→ **WHAT YOU SHOULD DO**: For each line below that includes the string "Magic", show the whole line.

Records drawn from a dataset

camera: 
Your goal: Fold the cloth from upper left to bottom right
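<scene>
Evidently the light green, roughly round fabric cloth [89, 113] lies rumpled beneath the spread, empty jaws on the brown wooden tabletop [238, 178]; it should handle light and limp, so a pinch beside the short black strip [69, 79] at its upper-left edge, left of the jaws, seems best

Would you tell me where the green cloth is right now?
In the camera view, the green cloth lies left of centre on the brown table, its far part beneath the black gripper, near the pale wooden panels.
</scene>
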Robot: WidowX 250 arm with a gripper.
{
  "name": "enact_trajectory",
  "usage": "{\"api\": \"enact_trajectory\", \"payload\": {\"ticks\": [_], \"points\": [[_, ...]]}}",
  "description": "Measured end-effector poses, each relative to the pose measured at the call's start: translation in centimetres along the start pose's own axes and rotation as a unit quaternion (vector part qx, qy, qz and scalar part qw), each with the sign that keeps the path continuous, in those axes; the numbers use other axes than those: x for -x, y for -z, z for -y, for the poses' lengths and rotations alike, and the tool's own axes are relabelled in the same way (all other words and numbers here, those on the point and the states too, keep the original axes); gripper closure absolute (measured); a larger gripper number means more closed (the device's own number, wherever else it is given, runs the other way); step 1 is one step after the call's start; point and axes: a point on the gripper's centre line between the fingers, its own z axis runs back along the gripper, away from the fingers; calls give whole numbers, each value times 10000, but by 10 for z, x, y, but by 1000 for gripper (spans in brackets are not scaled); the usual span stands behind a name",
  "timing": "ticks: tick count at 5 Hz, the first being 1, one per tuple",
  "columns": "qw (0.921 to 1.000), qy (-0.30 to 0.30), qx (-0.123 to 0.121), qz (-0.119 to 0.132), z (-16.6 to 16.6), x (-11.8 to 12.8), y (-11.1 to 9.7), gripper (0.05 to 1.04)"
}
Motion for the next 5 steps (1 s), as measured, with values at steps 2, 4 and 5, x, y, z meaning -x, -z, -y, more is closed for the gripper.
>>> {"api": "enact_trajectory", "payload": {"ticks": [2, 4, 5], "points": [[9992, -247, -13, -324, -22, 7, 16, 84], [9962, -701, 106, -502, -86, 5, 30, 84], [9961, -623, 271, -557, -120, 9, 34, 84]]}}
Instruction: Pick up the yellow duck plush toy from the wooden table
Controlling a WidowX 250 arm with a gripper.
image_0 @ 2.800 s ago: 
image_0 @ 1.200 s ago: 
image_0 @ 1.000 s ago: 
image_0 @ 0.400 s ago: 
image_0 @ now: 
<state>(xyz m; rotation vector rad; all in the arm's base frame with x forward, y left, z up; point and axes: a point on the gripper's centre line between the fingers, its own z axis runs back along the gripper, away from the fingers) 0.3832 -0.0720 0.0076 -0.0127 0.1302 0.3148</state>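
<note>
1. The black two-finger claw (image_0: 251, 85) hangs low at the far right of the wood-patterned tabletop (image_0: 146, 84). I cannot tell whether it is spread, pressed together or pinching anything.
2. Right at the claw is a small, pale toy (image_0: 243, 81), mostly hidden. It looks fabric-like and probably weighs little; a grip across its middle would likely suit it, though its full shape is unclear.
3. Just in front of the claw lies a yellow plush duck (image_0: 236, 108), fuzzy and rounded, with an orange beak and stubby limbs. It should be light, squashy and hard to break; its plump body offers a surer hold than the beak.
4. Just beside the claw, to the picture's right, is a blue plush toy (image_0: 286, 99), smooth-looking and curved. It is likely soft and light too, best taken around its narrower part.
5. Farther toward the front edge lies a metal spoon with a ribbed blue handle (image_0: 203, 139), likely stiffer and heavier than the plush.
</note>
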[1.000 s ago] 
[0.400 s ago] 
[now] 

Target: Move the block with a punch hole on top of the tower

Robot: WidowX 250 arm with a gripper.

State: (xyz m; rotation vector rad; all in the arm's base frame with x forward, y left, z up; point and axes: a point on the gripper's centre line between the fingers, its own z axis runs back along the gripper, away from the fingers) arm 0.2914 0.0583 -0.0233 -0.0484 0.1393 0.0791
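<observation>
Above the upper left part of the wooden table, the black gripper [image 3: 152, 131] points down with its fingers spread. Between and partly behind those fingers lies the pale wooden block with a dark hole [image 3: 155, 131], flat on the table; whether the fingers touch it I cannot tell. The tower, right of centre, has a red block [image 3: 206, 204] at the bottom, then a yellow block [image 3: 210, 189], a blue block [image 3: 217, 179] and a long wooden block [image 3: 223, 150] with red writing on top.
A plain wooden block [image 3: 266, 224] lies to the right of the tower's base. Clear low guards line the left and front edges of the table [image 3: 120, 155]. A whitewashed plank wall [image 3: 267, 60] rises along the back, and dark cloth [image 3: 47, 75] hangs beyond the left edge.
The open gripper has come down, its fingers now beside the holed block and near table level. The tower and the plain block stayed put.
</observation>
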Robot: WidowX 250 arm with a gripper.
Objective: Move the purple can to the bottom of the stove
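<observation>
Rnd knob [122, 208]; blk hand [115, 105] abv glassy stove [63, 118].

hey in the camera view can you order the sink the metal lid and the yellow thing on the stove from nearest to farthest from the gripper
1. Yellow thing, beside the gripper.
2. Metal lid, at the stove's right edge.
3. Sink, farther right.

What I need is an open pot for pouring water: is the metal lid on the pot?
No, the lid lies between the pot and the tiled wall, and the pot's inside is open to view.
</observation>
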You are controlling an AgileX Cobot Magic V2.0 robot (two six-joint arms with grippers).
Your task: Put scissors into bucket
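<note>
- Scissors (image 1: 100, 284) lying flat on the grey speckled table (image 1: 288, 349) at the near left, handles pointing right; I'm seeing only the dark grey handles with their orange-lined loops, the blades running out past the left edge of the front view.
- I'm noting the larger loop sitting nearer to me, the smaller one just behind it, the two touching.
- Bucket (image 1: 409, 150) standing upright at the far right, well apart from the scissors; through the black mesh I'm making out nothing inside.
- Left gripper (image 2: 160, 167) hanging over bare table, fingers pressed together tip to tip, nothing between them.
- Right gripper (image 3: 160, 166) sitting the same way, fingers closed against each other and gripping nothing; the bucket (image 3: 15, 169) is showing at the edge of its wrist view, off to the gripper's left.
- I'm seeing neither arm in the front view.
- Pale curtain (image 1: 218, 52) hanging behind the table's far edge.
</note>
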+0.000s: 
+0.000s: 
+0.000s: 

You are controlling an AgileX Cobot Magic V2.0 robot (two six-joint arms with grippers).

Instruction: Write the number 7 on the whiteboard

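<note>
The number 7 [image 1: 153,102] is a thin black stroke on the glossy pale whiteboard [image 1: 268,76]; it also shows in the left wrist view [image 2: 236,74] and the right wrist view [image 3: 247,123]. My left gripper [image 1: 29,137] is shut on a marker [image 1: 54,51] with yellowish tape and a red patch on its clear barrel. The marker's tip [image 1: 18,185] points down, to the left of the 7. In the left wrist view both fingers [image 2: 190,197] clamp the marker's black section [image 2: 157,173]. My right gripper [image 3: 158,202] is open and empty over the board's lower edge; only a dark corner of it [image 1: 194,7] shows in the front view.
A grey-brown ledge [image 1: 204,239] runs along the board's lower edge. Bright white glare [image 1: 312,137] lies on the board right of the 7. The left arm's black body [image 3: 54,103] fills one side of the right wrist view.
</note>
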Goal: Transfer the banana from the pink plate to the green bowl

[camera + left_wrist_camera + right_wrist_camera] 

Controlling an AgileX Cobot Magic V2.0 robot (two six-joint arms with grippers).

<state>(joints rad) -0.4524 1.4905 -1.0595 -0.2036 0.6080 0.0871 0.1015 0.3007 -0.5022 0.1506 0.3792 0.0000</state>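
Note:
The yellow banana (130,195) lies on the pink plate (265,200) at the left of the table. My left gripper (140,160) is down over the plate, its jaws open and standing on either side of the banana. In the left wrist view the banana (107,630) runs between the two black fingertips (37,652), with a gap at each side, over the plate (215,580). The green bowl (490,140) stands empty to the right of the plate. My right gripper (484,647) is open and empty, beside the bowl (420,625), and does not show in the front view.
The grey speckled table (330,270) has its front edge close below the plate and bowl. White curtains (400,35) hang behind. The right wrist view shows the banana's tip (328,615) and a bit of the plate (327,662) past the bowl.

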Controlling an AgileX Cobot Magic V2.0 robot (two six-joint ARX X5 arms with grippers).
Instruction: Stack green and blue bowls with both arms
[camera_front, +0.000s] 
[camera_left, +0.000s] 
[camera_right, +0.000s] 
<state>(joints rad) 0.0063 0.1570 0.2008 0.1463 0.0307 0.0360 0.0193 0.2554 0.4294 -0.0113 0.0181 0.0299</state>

→ **RESPONSE TO THIS TASK**:
You are controlling an AgileX Cobot Magic V2.0 robot (two six-joint arms with grippers).
You are controlling an AgileX Cobot Magic V2.0 robot (two six-joint arms with grippers).
Controlling an AgileX Cobot Magic V2.0 robot (two six-joint arms with grippers).
Controlling an AgileX Cobot Magic V2.0 robot (two six-joint ARX X5 arms with grippers).

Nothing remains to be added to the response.